As for the fighting at school, why do these children even talk to one another? They all clearly hate one another. If Max is supposed to be a "bully," as the author mentions numerous times, one would be hard-pressed to notice him in the crowd of bullies at the lunch table. Freddy himself is as much a bully as Max. The other kids are stereotypes, with Chloe being prissy, whiny, eating sushi for lunch, berating Jessie for being unladylike and "piggish" for playing hockey, etc.
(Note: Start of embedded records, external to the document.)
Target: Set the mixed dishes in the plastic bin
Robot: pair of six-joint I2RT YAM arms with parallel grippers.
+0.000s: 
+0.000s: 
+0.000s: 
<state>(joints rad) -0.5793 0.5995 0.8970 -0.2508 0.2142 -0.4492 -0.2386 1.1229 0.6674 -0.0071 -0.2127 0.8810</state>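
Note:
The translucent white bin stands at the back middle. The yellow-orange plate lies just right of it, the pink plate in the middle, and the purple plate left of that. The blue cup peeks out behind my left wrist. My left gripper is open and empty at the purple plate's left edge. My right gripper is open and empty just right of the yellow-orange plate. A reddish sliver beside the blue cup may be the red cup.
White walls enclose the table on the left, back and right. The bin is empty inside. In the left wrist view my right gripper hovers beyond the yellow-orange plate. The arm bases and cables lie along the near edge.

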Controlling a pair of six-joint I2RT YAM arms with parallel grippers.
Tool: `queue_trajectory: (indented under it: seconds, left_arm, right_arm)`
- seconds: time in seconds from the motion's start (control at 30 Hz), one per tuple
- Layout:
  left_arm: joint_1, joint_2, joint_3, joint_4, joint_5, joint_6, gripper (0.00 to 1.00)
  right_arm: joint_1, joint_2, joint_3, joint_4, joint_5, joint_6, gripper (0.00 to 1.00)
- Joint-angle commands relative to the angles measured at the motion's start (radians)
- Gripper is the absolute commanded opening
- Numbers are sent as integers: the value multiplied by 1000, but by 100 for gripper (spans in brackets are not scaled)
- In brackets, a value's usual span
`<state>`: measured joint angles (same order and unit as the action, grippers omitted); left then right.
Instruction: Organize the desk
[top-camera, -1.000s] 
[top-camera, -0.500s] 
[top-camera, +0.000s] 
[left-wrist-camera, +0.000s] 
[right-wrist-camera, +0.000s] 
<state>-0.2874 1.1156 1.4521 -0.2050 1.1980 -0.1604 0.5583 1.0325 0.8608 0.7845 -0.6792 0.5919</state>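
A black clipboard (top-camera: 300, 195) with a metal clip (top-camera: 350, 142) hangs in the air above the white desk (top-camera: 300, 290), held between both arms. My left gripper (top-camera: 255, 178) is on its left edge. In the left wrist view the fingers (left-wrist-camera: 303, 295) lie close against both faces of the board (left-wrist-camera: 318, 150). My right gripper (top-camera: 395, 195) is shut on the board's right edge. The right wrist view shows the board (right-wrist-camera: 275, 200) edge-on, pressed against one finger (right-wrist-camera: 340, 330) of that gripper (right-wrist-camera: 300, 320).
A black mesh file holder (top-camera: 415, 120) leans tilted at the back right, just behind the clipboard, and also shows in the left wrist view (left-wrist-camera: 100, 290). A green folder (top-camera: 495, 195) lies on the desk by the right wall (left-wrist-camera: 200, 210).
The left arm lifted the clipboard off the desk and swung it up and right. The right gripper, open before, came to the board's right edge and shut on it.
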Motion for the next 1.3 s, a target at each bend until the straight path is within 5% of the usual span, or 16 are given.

Finally, and this may bother me the most of all, when Freddy and Jessie plan to practice hockey together, his sister makes a huge deal about it, singing that Freddy has a girlfriend and teasing him about kissing her. His mother also comments on how "cute" it is that he has a "girlfriend," and Freddy is embarrassed to talk to Jessie on the phone. He's also embarrassed to be seen getting off the bus with her. My sons, grades kindergarten and 2nd, both have female friends. They go play with girls, girls come play with them, and it has never occurred to either of them to be embarrassed about playing with a girl or talking to a girl. Freddy's cheeks get hot when Jessie talks to him. This is first grade! I feel like now I have to explain to my son that it is totally normal to play with children of either gender. This book fosters unhealthy notions of male-female relationships for young kids.
Perhaps I sound melodramatic and people will want to defend the author and say this book is harmless and cute, but the extremely unhealthy and toxic ideas it put into my son's head are not at all welcome. If you want your child to have normal healthy relationships with siblings and peers, don't buy them this book.